→ **Task requirements**: Please write out the listing exactly, leaving each picture out.

*** The data Section Begins ***

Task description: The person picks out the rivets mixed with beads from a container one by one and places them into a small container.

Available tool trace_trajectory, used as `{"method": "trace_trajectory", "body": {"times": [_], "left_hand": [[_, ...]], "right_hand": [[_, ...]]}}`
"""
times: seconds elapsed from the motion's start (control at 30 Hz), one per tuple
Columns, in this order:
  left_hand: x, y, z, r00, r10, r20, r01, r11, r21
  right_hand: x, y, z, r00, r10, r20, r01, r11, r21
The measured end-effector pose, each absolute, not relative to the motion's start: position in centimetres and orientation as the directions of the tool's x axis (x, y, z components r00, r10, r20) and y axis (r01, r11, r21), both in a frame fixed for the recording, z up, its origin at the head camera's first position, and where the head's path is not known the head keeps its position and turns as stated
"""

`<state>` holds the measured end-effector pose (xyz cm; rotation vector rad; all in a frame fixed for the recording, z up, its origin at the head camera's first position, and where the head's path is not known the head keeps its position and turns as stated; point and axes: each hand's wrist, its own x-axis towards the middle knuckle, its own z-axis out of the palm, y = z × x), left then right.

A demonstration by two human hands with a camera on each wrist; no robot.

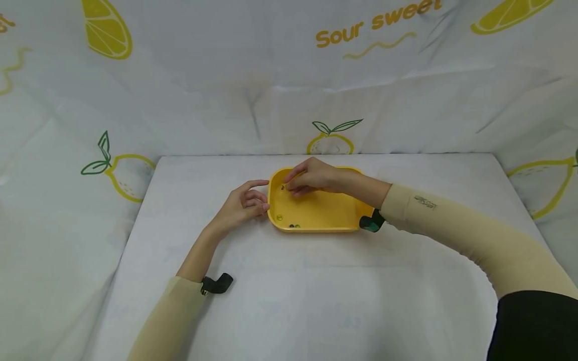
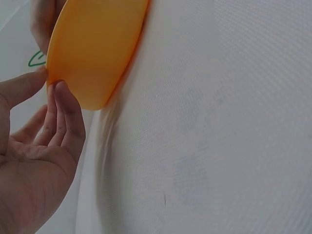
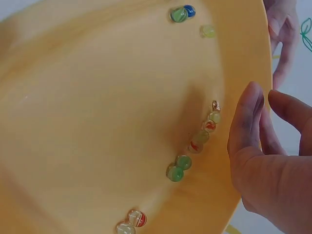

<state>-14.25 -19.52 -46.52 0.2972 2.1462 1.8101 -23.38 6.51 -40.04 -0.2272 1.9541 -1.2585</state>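
A yellow tray [image 1: 325,213] with raised, rounded sides stands toward the far side of the white table. My left hand [image 1: 241,205] touches its left end, fingertips and thumb spread along the outer wall. Over the tray's left part is my right hand [image 1: 313,178], its fingers pointing down toward the floor. In the right wrist view, its slightly bent fingers [image 3: 248,117] and thumb show a narrow gap at the tips. Several glass marbles [image 3: 209,126], some red-streaked, some green, lie in a line along the tray's end. A blue marble [image 3: 189,10] and a green one [image 3: 178,15] touch near a corner.
A yellow-green marble [image 3: 207,31] lies near that corner pair. Two clear marbles, one red-striped [image 3: 137,218], sit at the lower edge of the right wrist view. A lemon-print sheet [image 1: 271,100] hangs behind the white table [image 1: 316,296].
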Motion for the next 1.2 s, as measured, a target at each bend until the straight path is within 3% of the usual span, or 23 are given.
{"method": "trace_trajectory", "body": {"times": [0.63, 1.2], "left_hand": [[-14.4, -19.6, -46.4, -0.925, 0.36, -0.124, -0.064, 0.172, 0.983], [-14.1, -19.6, -46.5, -0.925, 0.362, -0.116, -0.059, 0.165, 0.985]], "right_hand": [[-23.2, 4.6, -41.8, -0.718, -0.504, -0.48, 0.108, 0.601, -0.792], [-23.2, 3.3, -42.0, -0.681, -0.562, -0.469, -0.045, 0.671, -0.74]]}}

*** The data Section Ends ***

→ **Final answer**:
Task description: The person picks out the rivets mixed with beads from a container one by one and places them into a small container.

Available tool trace_trajectory, used as `{"method": "trace_trajectory", "body": {"times": [_], "left_hand": [[_, ...]], "right_hand": [[_, ...]]}}`
"""
times: seconds elapsed from the motion's start (control at 30 Hz), one per tuple
Columns, in this order:
  left_hand: x, y, z, r00, r10, r20, r01, r11, r21
  right_hand: x, y, z, r00, r10, r20, r01, r11, r21
The measured end-effector pose, each absolute, not relative to the motion's start: position in centimetres and orientation as the directions of the tool's x axis (x, y, z components r00, r10, r20) and y axis (r01, r11, r21), both in a frame fixed for the recording, z up, its origin at the head camera's first position, and where the head's path is not known the head keeps its position and turns as stated
"""

`<state>` holds the measured end-effector pose (xyz cm; rotation vector rad; all in a frame fixed for the recording, z up, its origin at the head camera's first position, and where the head's path is not known the head keeps its position and turns as stated; point and axes: each hand's wrist, its own x-axis towards the middle knuckle, its own z-axis out of the palm, y = z × x), left then right.

A demonstration by two human hands with a camera on each wrist; no robot.


<state>-14.25 -19.52 -46.52 0.2972 2.1462 1.8101 -23.38 6.51 -40.04 -0.2272 1.9541 -1.2585</state>
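A yellow tray [image 1: 325,213] with raised, rounded sides stands toward the far side of the white table. My left hand [image 1: 241,205] touches its left end, fingertips and thumb spread along the outer wall. Over the tray's left part is my right hand [image 1: 313,178], its fingers pointing down toward the floor. In the right wrist view, its slightly bent fingers [image 3: 248,117] and thumb show a narrow gap at the tips. Several glass marbles [image 3: 209,126], some red-streaked, some green, lie in a line along the tray's end. A blue marble [image 3: 189,10] and a green one [image 3: 178,15] touch near a corner.
A yellow-green marble [image 3: 207,31] lies near that corner pair. Two clear marbles, one red-striped [image 3: 137,218], sit at the lower edge of the right wrist view. A lemon-print sheet [image 1: 271,100] hangs behind the white table [image 1: 316,296].
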Motion for the next 1.2 s, as measured, a target at each bend until the straight path is within 3% of the usual span, or 23 are given.
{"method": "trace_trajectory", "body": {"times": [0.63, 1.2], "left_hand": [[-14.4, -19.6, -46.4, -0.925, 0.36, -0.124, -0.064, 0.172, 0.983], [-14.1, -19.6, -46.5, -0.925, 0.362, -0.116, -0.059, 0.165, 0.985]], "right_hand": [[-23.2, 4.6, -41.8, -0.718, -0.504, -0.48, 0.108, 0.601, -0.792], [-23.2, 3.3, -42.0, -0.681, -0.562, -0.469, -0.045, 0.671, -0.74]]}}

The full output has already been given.